Exercise materials:
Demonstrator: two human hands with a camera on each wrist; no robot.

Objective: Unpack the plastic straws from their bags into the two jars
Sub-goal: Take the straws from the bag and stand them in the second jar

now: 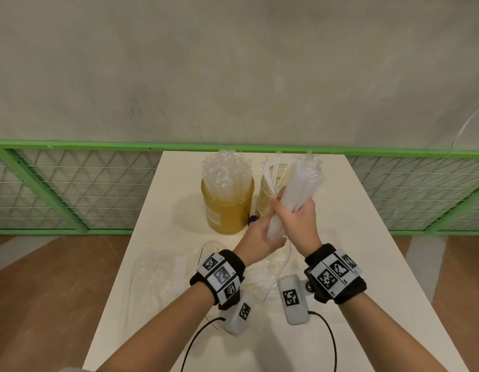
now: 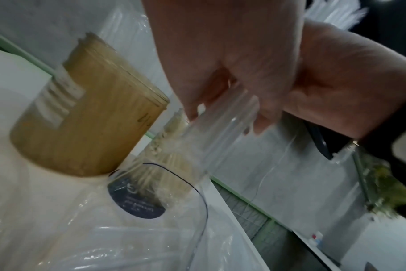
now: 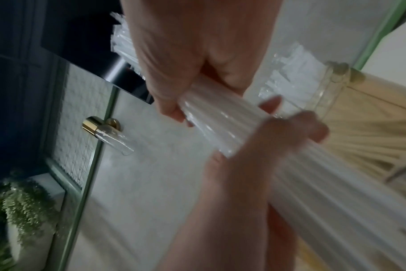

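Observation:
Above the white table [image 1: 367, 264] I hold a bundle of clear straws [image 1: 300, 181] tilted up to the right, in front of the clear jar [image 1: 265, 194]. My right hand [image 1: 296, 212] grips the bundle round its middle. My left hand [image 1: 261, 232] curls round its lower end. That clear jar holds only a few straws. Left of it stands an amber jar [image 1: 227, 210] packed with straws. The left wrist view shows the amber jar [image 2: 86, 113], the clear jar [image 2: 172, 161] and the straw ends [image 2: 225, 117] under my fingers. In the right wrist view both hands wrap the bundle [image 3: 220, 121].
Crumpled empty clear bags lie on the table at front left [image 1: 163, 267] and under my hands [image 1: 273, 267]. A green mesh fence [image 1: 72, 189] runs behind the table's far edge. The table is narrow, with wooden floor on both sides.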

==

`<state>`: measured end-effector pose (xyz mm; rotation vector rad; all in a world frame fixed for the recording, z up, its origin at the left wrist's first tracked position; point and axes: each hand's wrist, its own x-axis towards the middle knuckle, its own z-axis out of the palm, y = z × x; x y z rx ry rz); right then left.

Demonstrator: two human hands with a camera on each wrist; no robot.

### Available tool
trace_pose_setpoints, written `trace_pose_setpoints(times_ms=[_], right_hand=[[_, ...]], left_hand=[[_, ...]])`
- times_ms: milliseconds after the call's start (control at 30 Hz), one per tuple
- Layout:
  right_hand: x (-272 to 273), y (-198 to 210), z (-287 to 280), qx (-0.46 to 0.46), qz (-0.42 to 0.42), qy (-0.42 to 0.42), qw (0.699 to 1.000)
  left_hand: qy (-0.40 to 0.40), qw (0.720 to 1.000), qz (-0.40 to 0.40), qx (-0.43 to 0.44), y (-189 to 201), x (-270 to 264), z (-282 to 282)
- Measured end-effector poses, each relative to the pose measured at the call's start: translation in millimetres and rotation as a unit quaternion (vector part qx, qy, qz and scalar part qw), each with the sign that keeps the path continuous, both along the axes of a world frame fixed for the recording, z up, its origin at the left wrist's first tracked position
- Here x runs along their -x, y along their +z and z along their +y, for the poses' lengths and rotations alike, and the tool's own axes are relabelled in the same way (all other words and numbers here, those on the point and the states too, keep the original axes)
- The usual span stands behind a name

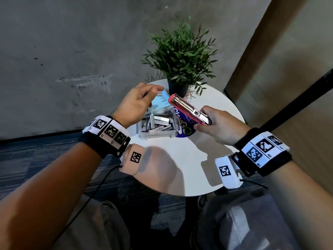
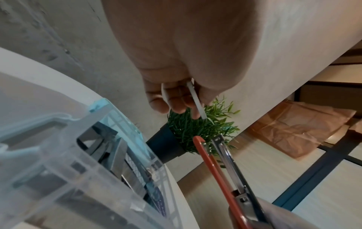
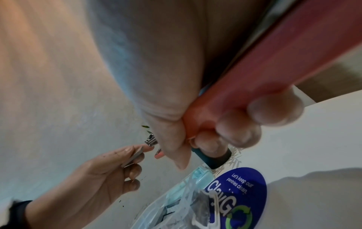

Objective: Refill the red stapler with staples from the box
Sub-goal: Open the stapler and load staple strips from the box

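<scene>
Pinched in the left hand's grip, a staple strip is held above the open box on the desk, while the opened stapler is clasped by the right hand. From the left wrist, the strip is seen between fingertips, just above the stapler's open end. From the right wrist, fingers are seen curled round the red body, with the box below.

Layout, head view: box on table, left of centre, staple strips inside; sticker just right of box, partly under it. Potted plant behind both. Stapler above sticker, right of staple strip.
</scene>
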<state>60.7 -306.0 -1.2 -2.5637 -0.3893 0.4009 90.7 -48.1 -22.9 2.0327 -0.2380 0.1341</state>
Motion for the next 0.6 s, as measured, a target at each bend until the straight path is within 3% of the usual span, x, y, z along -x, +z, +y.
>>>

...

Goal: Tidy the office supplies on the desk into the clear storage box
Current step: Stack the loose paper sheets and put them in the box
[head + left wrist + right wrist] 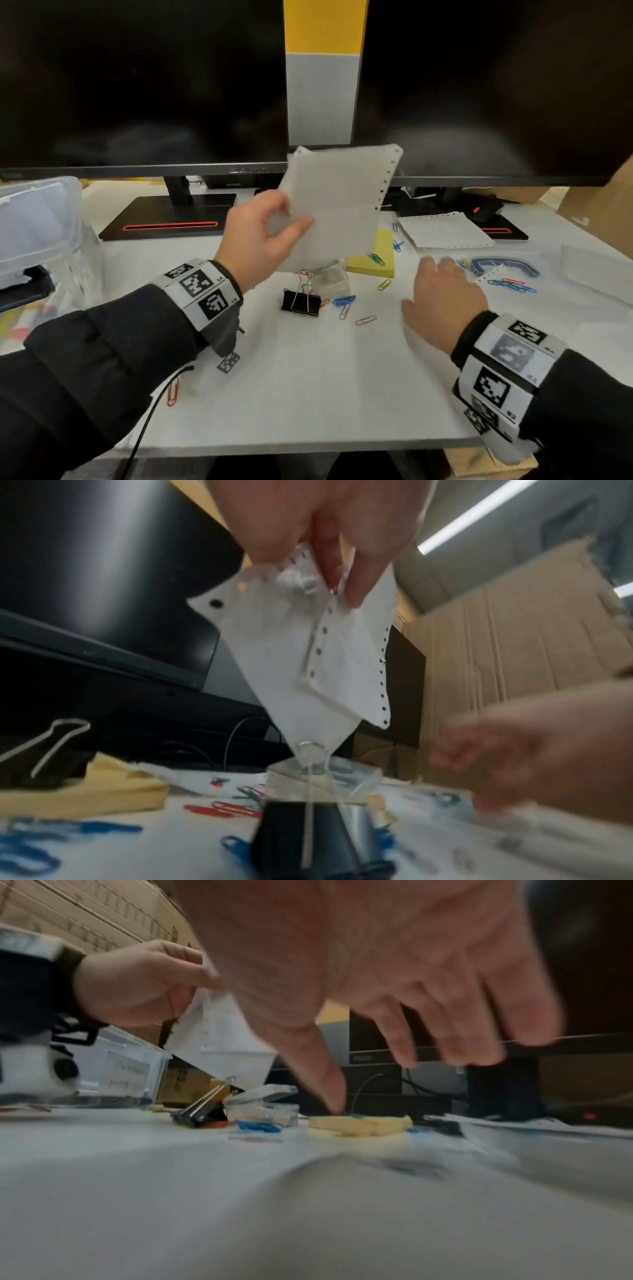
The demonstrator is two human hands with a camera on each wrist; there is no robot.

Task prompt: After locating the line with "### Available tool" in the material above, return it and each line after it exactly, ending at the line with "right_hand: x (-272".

Written solution:
### Available tool
trace_pose_setpoints, written `trace_pose_setpoints(times_ms=[_], right_hand=[[_, ...]], left_hand=[[_, ...]])`
- times_ms: milliseconds after the call's start (control at 30 Hz), one per tuple
- Layout:
  right_hand: x (-272 to 273), y (-198 to 210), z (-287 to 280), qx (-0.46 to 0.46), qz (-0.42 to 0.42), qy (-0.42 to 0.42), qw (0.699 to 1.000)

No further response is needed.